I've built a suffix tree in Java based on the site here http://marknelson.us/1996/08/01/suffix-trees/ but I've run into a problem. I can build a suffix tree fine but I can trying to build a set of all suffixes from the tree. I basically find all the 'end nodes' and return the string which is represented by that 'end node'
That algorithm works for a word like "bookkeeper"
├── (1) bookkeeper
├── (9) e
│ ├── (8) eper
│ ├── (10) per
│ └── (12) r
├── (6) k
│ ├── (7) eeper
│ └── (5) keeper
├── (3) o
│ ├── (4) kkeeper
│ └── (2) okkeeper
├── (11) per
└── (13) r
Suffixes:
[bookkeeper, ookkeeper, okkeeper, kkeeper, keeper, eeper, eper, er, per, r]
But it fails when I use something like "ATATATATATA"
├── (1) ATATATATATA
└── (2) TATATATATA
Suffixes:
[ATATATATATA, TATATATATA]
But the proper suffixes should be:
[A, ATA, ATATA, ATATATA, ATATATATA, ATATATATATA, TA, TATA, TATATA, TATATATA, TATATATATA]

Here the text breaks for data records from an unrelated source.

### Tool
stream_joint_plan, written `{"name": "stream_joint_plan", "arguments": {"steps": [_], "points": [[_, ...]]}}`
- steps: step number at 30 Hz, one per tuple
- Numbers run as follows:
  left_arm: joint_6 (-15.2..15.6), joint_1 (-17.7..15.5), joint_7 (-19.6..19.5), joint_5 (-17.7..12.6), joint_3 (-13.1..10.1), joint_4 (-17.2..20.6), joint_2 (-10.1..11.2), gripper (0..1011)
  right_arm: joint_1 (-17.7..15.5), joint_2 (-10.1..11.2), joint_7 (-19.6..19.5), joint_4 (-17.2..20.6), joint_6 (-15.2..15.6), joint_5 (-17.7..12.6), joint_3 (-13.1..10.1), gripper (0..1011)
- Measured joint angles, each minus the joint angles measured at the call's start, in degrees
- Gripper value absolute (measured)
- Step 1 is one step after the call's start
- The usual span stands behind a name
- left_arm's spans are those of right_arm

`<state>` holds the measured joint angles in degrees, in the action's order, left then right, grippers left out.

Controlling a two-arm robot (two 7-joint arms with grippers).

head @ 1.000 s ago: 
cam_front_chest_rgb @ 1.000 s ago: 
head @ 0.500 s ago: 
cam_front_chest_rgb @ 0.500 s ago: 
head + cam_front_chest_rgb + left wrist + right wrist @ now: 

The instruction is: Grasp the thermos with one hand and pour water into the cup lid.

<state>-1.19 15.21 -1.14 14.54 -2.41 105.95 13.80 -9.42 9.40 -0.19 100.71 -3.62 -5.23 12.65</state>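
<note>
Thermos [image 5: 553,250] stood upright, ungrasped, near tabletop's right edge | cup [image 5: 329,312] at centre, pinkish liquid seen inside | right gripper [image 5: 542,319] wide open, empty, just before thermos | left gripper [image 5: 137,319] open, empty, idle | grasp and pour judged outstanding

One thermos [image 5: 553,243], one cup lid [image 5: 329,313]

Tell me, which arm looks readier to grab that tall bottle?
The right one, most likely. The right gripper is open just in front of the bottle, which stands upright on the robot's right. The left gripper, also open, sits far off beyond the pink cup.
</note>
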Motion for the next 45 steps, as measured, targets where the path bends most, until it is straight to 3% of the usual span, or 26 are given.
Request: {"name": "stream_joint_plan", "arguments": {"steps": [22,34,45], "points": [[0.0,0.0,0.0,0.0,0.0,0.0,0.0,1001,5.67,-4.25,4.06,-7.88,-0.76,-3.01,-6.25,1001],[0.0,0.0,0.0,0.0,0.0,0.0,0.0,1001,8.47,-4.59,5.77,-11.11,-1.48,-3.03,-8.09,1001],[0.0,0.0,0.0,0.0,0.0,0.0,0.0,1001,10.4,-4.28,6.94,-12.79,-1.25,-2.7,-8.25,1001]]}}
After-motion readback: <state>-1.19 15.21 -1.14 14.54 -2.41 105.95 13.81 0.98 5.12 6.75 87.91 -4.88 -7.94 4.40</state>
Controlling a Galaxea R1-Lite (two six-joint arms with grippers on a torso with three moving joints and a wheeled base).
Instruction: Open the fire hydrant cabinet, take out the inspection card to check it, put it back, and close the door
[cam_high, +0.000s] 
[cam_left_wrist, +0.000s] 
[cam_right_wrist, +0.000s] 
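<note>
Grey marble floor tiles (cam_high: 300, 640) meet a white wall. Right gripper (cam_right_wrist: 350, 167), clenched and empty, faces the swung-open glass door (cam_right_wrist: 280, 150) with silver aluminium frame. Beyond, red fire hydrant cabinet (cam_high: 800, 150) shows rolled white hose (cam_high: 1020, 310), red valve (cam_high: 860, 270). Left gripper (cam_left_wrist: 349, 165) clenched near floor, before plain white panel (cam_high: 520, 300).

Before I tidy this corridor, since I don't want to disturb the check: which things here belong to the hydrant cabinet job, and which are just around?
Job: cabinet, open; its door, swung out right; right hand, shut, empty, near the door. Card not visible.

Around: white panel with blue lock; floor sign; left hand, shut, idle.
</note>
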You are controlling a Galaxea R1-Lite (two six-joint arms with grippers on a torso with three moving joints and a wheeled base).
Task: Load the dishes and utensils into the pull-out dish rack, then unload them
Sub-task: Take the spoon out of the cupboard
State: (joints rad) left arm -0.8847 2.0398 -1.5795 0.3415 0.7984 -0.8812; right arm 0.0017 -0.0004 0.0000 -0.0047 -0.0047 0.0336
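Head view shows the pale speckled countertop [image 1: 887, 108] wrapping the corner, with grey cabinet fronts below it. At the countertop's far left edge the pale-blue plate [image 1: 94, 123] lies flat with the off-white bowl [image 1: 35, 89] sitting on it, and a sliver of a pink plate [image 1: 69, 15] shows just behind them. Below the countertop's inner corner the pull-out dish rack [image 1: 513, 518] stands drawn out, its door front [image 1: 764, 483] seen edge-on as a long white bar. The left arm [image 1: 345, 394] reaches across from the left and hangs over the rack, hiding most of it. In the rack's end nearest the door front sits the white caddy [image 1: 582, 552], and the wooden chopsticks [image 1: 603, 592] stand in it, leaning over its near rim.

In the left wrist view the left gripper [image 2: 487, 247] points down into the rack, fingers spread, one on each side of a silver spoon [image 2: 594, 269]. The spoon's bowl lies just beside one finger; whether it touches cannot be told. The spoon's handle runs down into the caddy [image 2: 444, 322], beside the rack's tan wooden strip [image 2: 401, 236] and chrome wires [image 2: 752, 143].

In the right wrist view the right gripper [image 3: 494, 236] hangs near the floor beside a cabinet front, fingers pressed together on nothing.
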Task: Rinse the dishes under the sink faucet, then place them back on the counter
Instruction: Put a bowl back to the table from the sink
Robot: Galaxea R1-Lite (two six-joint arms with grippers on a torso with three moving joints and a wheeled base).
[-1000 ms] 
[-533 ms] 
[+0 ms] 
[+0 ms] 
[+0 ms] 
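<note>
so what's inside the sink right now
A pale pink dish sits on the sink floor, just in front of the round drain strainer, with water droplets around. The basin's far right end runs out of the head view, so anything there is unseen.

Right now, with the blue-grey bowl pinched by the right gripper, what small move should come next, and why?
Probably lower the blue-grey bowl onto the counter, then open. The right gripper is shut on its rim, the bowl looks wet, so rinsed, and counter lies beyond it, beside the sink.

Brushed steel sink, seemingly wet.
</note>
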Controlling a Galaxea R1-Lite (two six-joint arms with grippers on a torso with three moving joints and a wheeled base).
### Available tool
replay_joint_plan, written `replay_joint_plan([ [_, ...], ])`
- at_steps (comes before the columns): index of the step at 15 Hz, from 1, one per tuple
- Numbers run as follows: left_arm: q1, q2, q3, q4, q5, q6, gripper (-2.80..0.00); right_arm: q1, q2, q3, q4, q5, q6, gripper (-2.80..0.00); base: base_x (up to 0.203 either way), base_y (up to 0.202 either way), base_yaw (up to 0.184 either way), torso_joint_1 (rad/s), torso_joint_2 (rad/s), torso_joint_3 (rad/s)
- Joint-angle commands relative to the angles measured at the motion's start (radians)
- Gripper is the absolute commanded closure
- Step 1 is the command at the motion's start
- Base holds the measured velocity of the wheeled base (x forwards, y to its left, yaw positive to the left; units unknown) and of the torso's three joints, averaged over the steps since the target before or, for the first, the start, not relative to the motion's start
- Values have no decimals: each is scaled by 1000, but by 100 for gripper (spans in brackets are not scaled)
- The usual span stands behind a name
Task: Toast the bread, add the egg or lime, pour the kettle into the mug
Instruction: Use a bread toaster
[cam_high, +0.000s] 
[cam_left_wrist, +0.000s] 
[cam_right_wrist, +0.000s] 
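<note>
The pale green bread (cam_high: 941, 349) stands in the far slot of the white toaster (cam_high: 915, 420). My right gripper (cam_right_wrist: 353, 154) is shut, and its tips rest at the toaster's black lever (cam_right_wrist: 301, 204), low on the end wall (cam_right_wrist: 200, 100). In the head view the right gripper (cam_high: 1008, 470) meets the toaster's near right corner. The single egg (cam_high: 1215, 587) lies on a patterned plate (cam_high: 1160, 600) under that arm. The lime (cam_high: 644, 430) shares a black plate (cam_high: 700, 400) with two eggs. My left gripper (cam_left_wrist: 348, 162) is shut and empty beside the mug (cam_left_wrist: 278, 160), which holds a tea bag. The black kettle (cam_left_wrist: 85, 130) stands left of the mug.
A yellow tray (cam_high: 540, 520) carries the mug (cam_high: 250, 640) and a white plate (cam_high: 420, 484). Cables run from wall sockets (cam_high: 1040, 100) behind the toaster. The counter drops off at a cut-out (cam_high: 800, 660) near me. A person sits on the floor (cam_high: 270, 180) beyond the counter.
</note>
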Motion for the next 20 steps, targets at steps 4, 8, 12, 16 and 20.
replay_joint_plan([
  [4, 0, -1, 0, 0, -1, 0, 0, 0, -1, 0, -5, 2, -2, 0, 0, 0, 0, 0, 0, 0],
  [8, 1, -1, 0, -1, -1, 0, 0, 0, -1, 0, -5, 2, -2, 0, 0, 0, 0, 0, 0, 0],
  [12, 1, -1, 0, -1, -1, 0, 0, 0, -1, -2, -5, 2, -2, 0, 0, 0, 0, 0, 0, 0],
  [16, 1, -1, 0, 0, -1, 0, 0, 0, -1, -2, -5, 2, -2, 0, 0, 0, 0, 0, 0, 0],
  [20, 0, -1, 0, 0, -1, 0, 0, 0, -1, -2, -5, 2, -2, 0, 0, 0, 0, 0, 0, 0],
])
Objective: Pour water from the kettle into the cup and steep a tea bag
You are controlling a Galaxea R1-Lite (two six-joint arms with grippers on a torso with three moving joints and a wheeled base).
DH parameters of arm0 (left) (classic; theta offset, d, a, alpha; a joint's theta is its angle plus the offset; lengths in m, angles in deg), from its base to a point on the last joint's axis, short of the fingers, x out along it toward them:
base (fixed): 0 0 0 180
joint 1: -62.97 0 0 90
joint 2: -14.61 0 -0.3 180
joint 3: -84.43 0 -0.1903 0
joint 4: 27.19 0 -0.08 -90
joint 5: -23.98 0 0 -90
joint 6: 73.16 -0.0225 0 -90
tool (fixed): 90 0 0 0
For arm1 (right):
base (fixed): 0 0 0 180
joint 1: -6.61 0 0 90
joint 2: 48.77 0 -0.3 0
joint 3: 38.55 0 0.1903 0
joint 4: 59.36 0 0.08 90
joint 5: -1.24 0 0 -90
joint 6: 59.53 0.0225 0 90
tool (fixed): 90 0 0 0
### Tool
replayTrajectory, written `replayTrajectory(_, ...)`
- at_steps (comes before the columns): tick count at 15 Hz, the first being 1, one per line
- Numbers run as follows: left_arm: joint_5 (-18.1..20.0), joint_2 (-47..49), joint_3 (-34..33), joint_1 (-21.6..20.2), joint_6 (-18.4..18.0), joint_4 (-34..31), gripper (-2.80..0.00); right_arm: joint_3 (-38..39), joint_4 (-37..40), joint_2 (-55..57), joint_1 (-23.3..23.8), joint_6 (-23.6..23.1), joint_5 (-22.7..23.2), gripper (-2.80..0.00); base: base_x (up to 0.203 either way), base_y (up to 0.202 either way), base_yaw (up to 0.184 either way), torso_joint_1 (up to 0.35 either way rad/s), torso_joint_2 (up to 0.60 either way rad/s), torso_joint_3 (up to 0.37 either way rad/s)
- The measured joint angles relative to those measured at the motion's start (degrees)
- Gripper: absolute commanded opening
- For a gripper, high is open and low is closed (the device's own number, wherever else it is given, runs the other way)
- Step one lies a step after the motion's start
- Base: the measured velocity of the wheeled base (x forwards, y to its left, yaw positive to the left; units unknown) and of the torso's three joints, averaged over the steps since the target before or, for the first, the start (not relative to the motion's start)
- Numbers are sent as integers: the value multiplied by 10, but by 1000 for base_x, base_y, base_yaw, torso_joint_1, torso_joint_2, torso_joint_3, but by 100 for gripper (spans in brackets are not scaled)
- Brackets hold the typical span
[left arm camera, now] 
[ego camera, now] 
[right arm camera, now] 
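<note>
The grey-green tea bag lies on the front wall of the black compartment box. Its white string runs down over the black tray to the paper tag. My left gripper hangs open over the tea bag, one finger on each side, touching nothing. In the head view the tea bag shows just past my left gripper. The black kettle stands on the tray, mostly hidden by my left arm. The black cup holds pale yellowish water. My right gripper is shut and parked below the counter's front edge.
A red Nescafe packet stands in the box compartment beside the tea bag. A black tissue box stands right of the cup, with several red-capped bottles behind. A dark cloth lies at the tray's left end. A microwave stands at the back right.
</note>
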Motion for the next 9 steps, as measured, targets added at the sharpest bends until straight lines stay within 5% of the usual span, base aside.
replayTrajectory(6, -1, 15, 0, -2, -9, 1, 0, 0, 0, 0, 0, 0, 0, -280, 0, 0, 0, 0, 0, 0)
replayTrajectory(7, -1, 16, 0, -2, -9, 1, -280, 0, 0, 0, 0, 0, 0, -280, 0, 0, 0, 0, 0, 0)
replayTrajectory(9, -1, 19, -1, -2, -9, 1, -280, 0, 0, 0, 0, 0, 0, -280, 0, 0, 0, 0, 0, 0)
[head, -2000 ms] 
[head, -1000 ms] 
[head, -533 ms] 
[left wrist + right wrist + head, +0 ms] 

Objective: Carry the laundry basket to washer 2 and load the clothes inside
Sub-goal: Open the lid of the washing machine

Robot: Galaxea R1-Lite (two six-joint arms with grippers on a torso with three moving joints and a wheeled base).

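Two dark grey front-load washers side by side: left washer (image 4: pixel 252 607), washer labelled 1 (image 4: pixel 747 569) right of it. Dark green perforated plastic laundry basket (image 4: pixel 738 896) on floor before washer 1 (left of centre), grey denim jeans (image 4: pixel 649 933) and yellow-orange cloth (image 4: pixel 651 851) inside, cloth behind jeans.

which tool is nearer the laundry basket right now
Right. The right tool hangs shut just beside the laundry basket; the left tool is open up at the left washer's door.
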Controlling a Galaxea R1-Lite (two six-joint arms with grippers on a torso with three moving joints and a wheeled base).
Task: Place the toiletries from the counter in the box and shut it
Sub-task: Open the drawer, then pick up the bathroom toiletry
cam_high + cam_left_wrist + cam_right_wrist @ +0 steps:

I can find the answer by finding all suffixes of each 'end node' string but that doesn't seem like that right approach. Any other suggestions?
EDIT: Thanks izomorphius! Adding an END_CHAR to the original string helped a bunch.
├── (21) #
├── (19) A
│ ├── (20) #
│ └── (15) TA
│ ├── (16) #
│ └── (11) TA
│ ├── (12) #
│ └── (7) TA
│ ├── (8) #
│ └── (3) TA
│ ├── (4) #
│ └── (1) TA#
└── (17) TA
├── (18) #
└── (13) TA
├── (14) #
└── (9) TA
├── (10) #
└── (5) TA
├── (6) #
└── (2) TA#
Suffixes:
[A, ATA, ATATA, ATATATA, ATATATATA, ATATATATATA, TA, TATA, TATATA, TATATATA, TATATATATA]